◆ **SOURCE MATERIAL**
________________________

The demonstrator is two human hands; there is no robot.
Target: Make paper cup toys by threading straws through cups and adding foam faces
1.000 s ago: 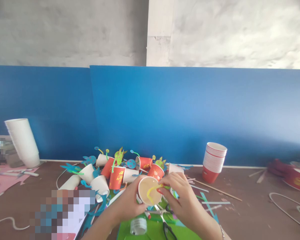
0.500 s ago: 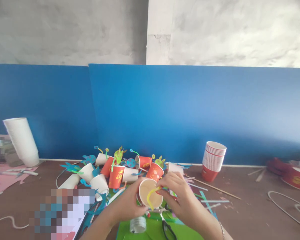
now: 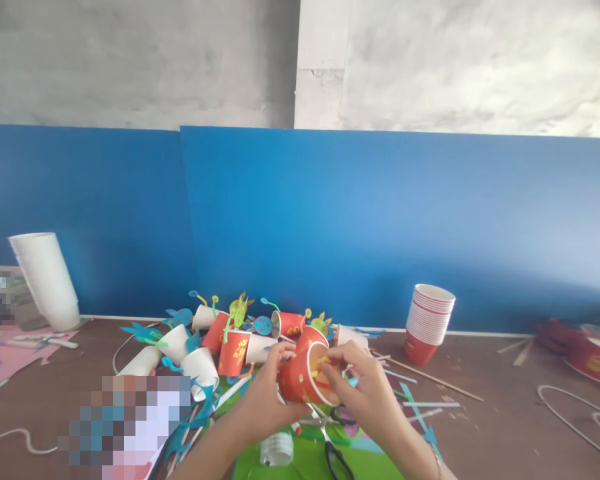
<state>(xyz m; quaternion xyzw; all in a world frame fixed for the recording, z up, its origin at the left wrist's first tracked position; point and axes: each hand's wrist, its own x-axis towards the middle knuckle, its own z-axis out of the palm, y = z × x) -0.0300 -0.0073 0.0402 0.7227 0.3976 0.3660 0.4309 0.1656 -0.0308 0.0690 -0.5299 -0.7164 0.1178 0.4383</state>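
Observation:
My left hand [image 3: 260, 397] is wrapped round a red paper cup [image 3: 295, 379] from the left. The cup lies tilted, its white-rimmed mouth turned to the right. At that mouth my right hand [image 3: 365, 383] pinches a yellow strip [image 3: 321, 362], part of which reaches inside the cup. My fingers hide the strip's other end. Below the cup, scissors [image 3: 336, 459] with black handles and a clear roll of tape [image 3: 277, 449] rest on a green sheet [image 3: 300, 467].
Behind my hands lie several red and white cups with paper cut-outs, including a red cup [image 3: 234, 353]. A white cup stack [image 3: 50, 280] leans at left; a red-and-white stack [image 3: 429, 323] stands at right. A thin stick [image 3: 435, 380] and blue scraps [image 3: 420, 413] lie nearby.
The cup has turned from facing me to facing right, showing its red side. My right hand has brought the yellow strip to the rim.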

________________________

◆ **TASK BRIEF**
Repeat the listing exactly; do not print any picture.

◆ **EXERCISE OUTPUT**
The demonstrator is two human hands; there is no robot.
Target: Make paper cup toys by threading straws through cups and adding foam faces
1.000 s ago: 
0.500 s ago: 
now: 
<state>(xyz m; quaternion xyzw; all in a world frame fixed for the recording, z up, its origin at the left wrist's first tracked position; point and axes: each hand's wrist, its own x-axis towards the middle knuckle, its own z-axis out of the palm, y = z × x) -0.0300 -0.0073 0.0402 0.7227 0.3976 0.3660 0.4309 0.1656 -0.0308 0.0690 -0.5299 -0.7164 0.1178 0.4383</state>
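Observation:
My left hand [image 3: 260, 397] is wrapped round a red paper cup [image 3: 295, 379] from the left. The cup lies tilted, its white-rimmed mouth turned to the right. At that mouth my right hand [image 3: 365, 383] pinches a yellow strip [image 3: 321, 362], part of which reaches inside the cup. My fingers hide the strip's other end. Below the cup, scissors [image 3: 336, 459] with black handles and a clear roll of tape [image 3: 277, 449] rest on a green sheet [image 3: 300, 467].
Behind my hands lie several red and white cups with paper cut-outs, including a red cup [image 3: 234, 353]. A white cup stack [image 3: 50, 280] leans at left; a red-and-white stack [image 3: 429, 323] stands at right. A thin stick [image 3: 435, 380] and blue scraps [image 3: 420, 413] lie nearby.
The cup has turned from facing me to facing right, showing its red side. My right hand has brought the yellow strip to the rim.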

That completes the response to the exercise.